LEVITAN: I don't think the word too late is the word to use. I think that, by the time they are coming to the hospital with subjective shortness of

breath, their pneumonia is very advanced. But what we have learned in New York just over the last month -- and I say we -- the credit goes to the

front-line health care workers who are overwhelmed in Queens and Brooklyn and the Bronx, who realized some very simple things could avoid

ventilators, simple things like putting nasal cannula oxygen at high flows onto people, turning them on to their abdomen, so laying on their stomach,

that that would boost their oxygen, decrease the work of breathing.

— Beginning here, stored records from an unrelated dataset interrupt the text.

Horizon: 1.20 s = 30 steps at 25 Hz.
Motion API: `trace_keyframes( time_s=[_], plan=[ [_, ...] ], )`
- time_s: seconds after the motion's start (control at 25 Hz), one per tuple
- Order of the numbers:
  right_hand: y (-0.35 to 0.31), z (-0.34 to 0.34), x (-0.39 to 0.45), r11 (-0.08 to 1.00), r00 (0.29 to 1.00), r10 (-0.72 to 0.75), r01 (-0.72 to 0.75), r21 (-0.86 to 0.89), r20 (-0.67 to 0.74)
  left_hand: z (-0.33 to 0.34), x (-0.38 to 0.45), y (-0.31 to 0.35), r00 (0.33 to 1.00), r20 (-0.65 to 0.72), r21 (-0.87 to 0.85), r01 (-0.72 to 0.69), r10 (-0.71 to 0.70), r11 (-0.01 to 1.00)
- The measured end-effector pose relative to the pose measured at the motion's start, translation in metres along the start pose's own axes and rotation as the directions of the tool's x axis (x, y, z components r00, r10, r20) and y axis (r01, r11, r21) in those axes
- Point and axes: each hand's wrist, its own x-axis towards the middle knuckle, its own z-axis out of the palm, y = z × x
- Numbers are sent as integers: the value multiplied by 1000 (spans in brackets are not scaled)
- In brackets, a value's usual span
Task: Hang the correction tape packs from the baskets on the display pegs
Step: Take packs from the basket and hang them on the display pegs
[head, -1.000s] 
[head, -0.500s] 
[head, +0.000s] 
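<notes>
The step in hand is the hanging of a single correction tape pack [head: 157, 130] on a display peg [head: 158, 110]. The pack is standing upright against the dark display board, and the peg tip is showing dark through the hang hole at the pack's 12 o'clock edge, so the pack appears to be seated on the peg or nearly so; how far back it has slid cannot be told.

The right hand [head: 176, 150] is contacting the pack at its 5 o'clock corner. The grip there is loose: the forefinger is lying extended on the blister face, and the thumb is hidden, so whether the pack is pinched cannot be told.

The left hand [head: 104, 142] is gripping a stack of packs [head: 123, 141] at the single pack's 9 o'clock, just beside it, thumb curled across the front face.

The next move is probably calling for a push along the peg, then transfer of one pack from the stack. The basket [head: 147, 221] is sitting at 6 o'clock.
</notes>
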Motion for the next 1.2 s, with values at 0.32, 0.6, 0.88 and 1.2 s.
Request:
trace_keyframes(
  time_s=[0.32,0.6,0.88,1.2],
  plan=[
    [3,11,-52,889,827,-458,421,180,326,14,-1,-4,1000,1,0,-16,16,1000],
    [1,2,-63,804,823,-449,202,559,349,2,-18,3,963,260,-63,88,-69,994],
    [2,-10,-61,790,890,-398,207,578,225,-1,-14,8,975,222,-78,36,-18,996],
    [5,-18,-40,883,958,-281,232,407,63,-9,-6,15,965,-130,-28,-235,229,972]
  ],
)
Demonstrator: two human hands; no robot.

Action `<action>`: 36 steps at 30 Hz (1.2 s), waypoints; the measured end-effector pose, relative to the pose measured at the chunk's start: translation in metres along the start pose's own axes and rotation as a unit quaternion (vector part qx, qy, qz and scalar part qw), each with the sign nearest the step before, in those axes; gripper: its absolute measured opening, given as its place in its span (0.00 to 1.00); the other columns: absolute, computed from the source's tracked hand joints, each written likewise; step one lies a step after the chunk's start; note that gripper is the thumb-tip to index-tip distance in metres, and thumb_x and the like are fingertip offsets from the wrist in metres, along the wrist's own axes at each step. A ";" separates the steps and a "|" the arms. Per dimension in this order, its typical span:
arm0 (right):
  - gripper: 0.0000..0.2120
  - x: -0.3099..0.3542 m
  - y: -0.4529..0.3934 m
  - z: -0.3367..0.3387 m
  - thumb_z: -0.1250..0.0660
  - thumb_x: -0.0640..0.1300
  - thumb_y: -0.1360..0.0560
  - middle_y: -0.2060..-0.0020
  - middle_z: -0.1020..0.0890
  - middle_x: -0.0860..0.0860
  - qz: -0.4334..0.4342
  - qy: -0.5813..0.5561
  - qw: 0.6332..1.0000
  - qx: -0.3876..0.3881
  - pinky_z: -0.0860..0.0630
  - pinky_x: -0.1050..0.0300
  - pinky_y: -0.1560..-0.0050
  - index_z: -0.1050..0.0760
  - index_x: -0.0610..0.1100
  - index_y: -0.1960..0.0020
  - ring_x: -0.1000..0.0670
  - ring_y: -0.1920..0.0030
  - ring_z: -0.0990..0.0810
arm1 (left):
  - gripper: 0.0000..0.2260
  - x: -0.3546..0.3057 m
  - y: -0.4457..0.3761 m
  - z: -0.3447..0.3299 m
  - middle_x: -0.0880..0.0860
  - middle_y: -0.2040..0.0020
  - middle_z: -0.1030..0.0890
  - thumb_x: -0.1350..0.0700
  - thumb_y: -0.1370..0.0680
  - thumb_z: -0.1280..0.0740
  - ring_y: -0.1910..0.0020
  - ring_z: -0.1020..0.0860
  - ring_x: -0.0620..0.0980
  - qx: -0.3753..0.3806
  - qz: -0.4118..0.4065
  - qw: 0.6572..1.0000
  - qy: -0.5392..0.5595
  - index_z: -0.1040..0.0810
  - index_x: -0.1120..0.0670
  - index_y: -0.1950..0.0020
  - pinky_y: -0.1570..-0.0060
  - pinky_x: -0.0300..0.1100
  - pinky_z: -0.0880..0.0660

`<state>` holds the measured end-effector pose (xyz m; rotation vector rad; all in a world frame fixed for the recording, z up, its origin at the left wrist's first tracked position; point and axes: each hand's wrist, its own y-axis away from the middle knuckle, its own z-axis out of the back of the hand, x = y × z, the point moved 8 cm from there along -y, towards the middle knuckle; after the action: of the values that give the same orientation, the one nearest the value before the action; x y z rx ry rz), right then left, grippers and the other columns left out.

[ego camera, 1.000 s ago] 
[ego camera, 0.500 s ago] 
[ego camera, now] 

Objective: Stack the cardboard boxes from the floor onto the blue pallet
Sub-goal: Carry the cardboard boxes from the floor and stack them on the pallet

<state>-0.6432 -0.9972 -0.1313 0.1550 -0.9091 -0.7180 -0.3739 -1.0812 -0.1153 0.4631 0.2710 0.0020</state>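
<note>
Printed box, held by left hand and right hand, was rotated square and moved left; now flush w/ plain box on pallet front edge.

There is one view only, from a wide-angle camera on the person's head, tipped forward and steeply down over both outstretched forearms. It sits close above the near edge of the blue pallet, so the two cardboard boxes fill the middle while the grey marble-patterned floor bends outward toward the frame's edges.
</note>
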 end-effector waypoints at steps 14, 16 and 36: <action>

And what we found over -- you know, and there's just a recent study published about this. I was the last author. But a fellow by the name of

Nick Caputo in the Bronx was the primary author, and Reuben Strayer, who is in Brooklyn, was also on this paper. And what we found was, two out of

three patients, even with moderate to advanced pneumonia, were able to avoid a ventilator during their hospitalization. So, I don't want to tell

people that coming to the hospital means you're too late.

But what I am saying is that, if we move, if we change the public education, if we change the messaging, and if we can detect this silently

occurring low oxygen level, that we can do so much better for these patients, and I believe we're going to avoid even more ventilators going

forward.

SREENIVASAN: Help explain why it's so important to keep people off ventilators in the first place.

[14:40:00]

LEVITAN: So, in many lung diseases, if we bridge somebody who is having respiratory problems, their body will recover, and they only need it for a

few days. And we have learned how to do that in a way not to harm them.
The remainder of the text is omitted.